The contributions in Feeling Rhetoric have been created by students of Dr. Alessandra Von Burg’s Rhetorical Theory and Criticism classes at Wake Forest University. This group of communication scholars consists of athletes, storytellers, poets, dancers, actors, school record holders, a pilot, future leaders in business, and future elected officials. Seeing how we as authors currently feel about a variety of issues provides an insight into the future direction of society.  This work is divided into five parts that span all aspects of feeling. By understanding feeling, being able to define it, seeing whom it impacts, how it evolves, and why it is important, you will become more familiar with the notion that feeling is a rhetorical endeavor. At the end of the book, you will have moved from merely knowing about your feelings to becoming more in tune with the forces that control and try to manipulate your feelings. An individual in control of their emotions is operating at their fullest potential.

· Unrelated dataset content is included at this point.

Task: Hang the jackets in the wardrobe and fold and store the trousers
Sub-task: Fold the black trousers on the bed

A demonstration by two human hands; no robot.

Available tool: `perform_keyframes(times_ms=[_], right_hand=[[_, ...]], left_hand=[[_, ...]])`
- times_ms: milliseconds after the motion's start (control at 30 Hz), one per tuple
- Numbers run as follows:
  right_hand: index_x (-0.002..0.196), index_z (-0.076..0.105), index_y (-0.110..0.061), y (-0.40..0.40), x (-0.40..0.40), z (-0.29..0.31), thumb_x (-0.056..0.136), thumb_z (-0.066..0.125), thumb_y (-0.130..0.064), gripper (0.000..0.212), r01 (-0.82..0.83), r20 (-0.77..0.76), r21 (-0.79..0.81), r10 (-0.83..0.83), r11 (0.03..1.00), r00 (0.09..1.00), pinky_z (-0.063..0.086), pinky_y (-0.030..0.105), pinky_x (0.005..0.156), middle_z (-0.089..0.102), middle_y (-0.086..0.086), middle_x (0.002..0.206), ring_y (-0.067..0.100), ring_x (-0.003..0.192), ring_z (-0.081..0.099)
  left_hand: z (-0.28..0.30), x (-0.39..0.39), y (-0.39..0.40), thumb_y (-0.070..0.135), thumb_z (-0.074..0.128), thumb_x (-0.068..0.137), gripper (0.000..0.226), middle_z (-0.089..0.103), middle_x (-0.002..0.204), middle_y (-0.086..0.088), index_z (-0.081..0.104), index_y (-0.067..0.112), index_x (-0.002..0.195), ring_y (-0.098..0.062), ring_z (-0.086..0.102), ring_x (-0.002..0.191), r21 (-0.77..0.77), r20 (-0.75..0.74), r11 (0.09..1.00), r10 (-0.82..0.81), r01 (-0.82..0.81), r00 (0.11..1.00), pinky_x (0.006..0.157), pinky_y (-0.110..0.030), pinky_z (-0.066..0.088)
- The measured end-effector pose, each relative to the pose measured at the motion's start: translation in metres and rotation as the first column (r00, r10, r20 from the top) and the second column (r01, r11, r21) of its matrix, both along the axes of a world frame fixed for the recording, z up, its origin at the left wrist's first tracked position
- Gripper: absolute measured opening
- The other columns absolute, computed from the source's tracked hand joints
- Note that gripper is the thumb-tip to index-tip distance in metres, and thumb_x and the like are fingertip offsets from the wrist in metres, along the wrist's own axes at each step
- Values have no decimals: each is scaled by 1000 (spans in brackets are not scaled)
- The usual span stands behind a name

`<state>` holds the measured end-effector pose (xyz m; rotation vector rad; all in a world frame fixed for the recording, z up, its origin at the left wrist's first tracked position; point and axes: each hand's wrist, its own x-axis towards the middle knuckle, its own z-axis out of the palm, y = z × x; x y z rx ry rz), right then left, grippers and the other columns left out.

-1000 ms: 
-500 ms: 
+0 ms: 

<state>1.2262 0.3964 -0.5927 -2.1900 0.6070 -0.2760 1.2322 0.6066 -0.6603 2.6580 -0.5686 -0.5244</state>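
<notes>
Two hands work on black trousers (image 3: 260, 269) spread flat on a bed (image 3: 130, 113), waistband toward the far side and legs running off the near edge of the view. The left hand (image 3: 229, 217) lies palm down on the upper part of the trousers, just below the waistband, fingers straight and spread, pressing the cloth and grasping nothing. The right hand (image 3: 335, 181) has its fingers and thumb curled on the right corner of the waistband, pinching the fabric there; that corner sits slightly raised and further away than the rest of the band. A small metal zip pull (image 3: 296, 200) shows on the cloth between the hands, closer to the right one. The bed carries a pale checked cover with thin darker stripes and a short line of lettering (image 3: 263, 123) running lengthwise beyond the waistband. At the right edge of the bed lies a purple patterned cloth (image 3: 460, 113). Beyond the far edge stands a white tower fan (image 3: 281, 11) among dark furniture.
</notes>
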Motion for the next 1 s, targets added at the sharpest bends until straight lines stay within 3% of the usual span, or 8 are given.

The chapters of Feeling Rhetoric allow abstract concepts such as faith, identity, ideology, and belonging to be felt as if they were to tap you on the shoulder. By capturing the rhetorical essence of topics like social movements, social media, virtual reality, religion, mental health, societal change, and education reform, you will see the theoretical blend with the practical.


As a former student of Rhetorical Theory and Criticism, I am grateful for the opportunity to have engaged with course material that is pertinent to life. Many college courses force students to produce work that is rendered worthless once the class concludes. Rhetorical Theory and Criticism is not one of these classes. Publishing the works of students in Rhetoric in Everyday Life and Feeling Rhetoric is not only a gift to commemorate the work of the collective, but an action that provides a guidebook to be used for the rest of one’s life. Works like Feeling Rhetoric are important because they encompass the perspectives of a variety of individuals. May you enjoy the works of these students and may they guide you on your own unique journey through the feeling process that is life.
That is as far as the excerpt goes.